→ WHAT IS NEEDED
Look through the listing below and write out exactly the lines from the line with "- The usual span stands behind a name" to the line with "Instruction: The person", both included, and no others.

→ RECORDED INFORMATION
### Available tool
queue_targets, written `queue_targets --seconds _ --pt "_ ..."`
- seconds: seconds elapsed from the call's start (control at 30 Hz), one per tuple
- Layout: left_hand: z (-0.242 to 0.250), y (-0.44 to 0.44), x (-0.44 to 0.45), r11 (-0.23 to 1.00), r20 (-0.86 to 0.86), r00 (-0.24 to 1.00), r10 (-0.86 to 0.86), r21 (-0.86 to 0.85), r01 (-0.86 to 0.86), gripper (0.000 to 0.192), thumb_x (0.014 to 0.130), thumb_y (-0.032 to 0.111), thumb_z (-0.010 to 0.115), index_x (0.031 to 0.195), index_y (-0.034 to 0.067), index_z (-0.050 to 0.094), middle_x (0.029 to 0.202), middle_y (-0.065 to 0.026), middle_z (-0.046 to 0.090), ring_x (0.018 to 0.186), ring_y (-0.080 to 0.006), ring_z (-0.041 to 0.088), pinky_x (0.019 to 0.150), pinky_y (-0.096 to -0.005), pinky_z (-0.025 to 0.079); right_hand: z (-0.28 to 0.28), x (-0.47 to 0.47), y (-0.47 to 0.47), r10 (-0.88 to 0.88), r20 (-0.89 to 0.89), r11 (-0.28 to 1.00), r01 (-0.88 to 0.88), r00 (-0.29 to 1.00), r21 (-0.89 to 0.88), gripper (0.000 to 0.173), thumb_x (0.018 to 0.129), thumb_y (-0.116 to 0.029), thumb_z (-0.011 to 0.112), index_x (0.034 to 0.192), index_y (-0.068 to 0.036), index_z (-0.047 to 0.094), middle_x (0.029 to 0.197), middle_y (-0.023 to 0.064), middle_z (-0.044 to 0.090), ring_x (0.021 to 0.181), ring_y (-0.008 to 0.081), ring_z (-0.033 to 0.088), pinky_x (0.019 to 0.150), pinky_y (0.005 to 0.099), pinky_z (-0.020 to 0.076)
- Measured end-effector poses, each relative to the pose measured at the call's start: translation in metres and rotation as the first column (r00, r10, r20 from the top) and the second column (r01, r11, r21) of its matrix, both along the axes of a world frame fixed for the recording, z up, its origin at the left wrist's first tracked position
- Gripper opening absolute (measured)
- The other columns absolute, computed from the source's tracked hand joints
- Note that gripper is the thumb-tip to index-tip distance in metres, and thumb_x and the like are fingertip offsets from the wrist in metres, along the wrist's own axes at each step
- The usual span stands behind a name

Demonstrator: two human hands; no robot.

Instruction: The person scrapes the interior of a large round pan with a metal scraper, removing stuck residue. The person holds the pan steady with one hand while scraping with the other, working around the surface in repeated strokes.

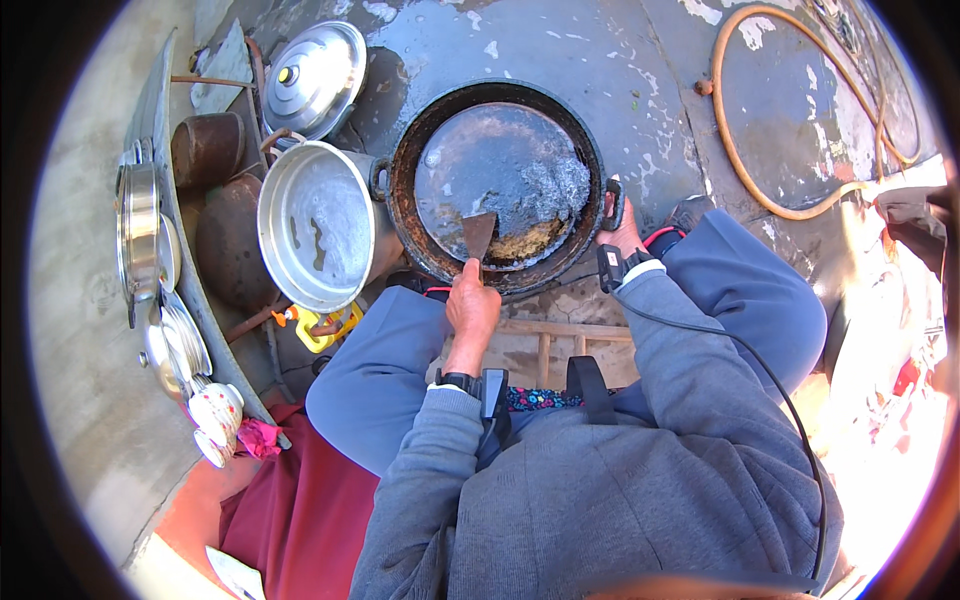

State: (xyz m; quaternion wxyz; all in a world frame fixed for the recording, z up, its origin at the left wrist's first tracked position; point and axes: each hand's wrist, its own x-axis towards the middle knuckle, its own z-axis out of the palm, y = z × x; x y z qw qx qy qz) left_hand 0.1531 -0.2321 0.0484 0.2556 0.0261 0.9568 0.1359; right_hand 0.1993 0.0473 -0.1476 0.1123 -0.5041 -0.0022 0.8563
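Between my knees a large black metal pan (pixel 495 142) rests on the wet floor. Its flat bottom is wet, with greyish foam at the right and a brown, crusty patch nearest me. My left hand (pixel 474 307) grips a flat metal scraper (pixel 479 231), its broad blade reaching over the near rim against the pan's bottom. My right hand (pixel 626 234) is at the pan's right loop handle (pixel 615 205), fingers behind it and partly hidden. Left of the pan, a tilted aluminium pot (pixel 330 210) touches or nearly touches the pan's other handle.
A shiny lid (pixel 315 82) leans beyond the pot. At left, a bench (pixel 214 322) carries steel pans, plates and a patterned cup (pixel 216 411); dark pots (pixel 234 240) sit beneath it. A yellow bottle (pixel 319 330) lies by my left knee. An orange-brown hose (pixel 721 112) coils at right.
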Motion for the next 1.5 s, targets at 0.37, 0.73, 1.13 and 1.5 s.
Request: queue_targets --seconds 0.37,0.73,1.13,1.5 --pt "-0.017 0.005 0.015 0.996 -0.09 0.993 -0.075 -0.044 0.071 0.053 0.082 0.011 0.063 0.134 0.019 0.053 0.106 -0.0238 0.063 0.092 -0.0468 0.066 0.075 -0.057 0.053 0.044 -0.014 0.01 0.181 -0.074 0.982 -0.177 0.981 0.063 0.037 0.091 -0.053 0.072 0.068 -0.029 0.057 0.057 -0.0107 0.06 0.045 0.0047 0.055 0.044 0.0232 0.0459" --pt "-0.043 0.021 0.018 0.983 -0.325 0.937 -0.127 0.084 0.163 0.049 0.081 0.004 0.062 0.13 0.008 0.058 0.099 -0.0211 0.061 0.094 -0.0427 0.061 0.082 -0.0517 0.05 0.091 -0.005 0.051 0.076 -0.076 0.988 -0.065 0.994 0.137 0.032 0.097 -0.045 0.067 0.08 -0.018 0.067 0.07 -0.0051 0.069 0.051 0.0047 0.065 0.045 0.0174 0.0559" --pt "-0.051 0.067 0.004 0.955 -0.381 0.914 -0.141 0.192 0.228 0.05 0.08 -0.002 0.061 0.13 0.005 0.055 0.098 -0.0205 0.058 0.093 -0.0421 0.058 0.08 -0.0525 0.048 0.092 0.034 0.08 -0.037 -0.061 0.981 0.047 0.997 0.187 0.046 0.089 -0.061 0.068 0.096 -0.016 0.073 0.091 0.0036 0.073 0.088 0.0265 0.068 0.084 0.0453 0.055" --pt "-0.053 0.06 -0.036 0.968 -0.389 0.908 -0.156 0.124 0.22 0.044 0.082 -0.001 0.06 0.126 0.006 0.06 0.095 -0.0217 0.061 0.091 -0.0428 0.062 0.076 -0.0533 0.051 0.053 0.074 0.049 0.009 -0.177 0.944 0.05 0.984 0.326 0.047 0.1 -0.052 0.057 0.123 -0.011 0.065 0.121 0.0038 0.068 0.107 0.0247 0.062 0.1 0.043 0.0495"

→ ANSWER BOX
- The usual span stands behind a name

Demonstrator: two human hands; no robot.

Instruction: The person scrapes the interior of a large round pan with a metal scraper, removing stuck residue. The person holds the pan steady with one hand while scraping with the other, working around the surface in repeated strokes.

The exercise is complete as it stands.